Ya. No moveré mi mano de tu boca hasta que no termine. Así no me interrumpirás. Te nombré Lidia. Significa “nacida en este lugar”, en griego. ¿Por qué te llame así? Pues porque me recuerdas a todo el pueblo donde nació mi madre. Tienes la fisonomía autóctona más hermosa que hay por aquí. Volveré a mi explicación sobre tu belleza. Tu tez es morena, tus ojos grandes y oscuros, tu figura no sólo es esbelta, sino refleja perfección de mujer. En general eres como la mayoría de la gente de este lugar. Lo único que me hizo dudar sobre si ese era tu nombre correcto es tu sonrisa.

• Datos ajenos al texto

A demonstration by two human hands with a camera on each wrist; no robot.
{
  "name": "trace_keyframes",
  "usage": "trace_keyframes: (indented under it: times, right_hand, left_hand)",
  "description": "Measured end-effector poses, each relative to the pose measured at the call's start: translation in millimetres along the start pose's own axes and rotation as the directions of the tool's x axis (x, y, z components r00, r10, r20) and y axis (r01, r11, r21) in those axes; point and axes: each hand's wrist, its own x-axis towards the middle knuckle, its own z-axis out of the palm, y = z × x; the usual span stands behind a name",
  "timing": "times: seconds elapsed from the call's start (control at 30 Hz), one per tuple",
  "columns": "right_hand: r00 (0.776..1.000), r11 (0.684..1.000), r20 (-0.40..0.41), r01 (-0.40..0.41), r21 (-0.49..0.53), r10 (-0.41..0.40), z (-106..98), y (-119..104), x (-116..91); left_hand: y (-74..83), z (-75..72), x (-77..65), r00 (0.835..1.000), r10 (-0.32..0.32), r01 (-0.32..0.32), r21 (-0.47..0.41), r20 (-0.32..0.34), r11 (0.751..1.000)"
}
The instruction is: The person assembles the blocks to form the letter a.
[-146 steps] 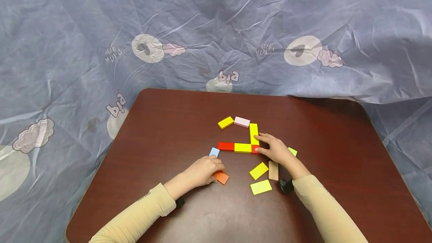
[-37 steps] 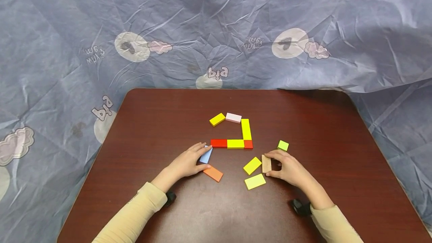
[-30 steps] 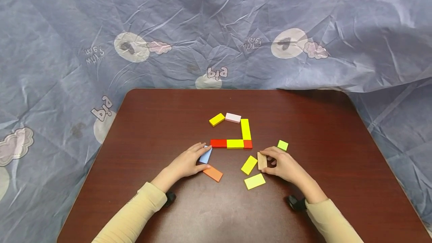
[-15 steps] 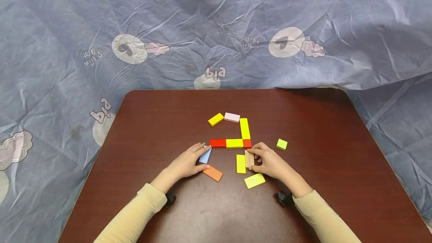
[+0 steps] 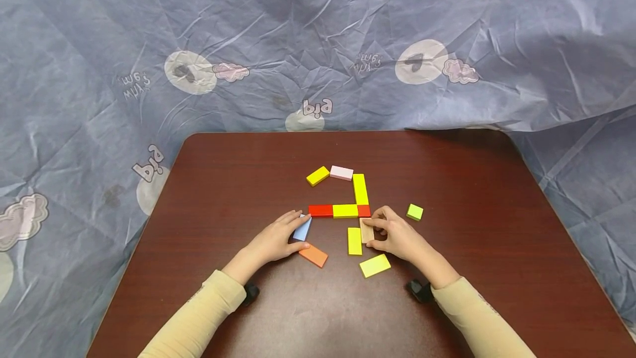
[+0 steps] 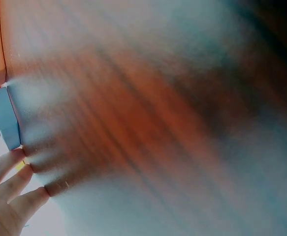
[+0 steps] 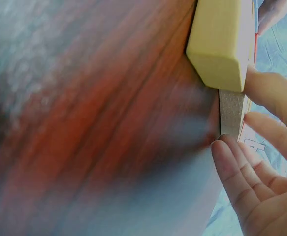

Has hallado cómo hablar con una mano en la boca. Responderé a tu pregunta. Tu sonrisa brilla, a pesar de que la buena dentadura no se encuentra en todas las personas de aquí. Pero… después lo pensé bien y me di cuenta que aquí todo parece tener un orden, pero al final hay algo que lo revuelve. Ve el palacio municipal: lleno de orgullo revolucionario, pero con arquitectura colonial. Ve la calle hacia el otro pueblo, llena de matas de café, pero al camino todos le dicen campo aéreo. No sé si me di a entender. Creo que no, ¿verdad? Ya te di el origen de tu nombre, ahora vayámonos, que nos queda poco para que… para que… ya no sé qué decirte. Terminé lo que soñaba decirte. Ahora sí, quiero escucharte. Venga. Vamos. No te quedes callada. Quité mi mano de tu boca y quiero escuchar la voz que siempre me imaginé. Anda. Habla por favor.

No hablas. Olvidé nuevamente que nunca lo harás. O al menos, no hasta que abandone mi cobardía y te diga esto, en lugar de hablar conmigo mismo.